I am currently a Ph.D. student in Computer Science at the University of Hawai‘i at Mānoa. My research focuses on computer vision and healthcare AI, with an emphasis on how foundation models can support real-world diagnostic tasks such as early ASD screening.
My journey in computer vision began with facial expression recognition, where I learned how subtle muscle movements could be captured effectively by well-designed feature extractors, even with relatively small labeled datasets. Collecting and analyzing my own video data taught me the critical role of temporal information — that meaningful patterns often emerge not from isolated images but through the dynamics of movement over time.
As I moved deeper into research, I became increasingly convinced that foundation models represent the next frontier. By leveraging large-scale unlabeled image, text, and video datasets, these models can significantly reduce the burden of manual annotation. In my work, I have explored self-supervised learning methods — including contrastive and generative approaches — to build representations that capture both fine-grained textures and broader scene dynamics. Specifically, I aim to integrate pose estimation, attention mechanisms, and action recognition into unified frameworks that offer interpretable visual summaries for clinicians working on ASD detection.
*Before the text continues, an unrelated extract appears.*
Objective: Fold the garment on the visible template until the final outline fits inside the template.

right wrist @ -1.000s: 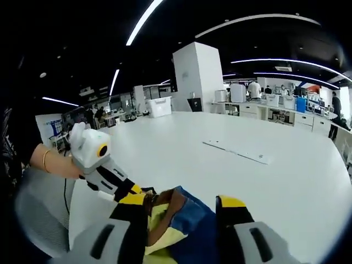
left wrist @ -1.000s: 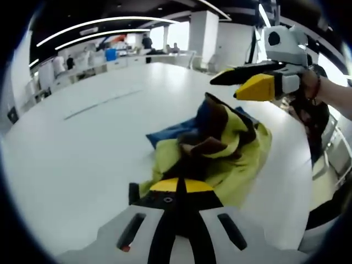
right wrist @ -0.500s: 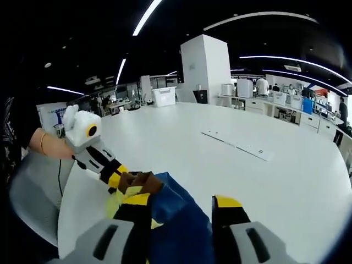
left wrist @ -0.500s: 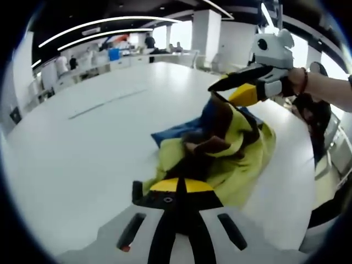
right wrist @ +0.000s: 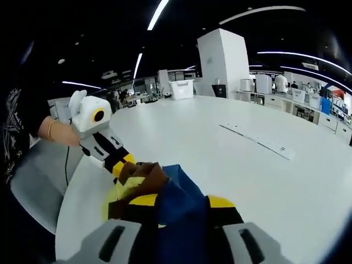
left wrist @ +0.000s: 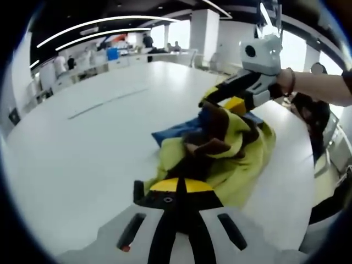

Beyond research, I am committed to teaching and service. As a teaching assistant, I design lab exercises emphasizing reproducibility and clear evaluation. I lead weekly sessions where students debug pipelines, analyze model outputs, and engage in peer-review discussions to improve both code quality and scientific communication. I also mentor undergraduates on open-source projects, guiding them through data preprocessing, annotation tool design, and experimental scripting — fostering a collaborative and inclusive research environment.
Looking forward, my goal is to continue building systems that make computer vision models more adaptable and trustworthy in sensitive fields like healthcare. I believe that the combination of large-scale foundation models with domain-specific fine-tuning holds great promise for improving early detection and intervention, even in real-world settings where data is scarce and patient outcomes matter most.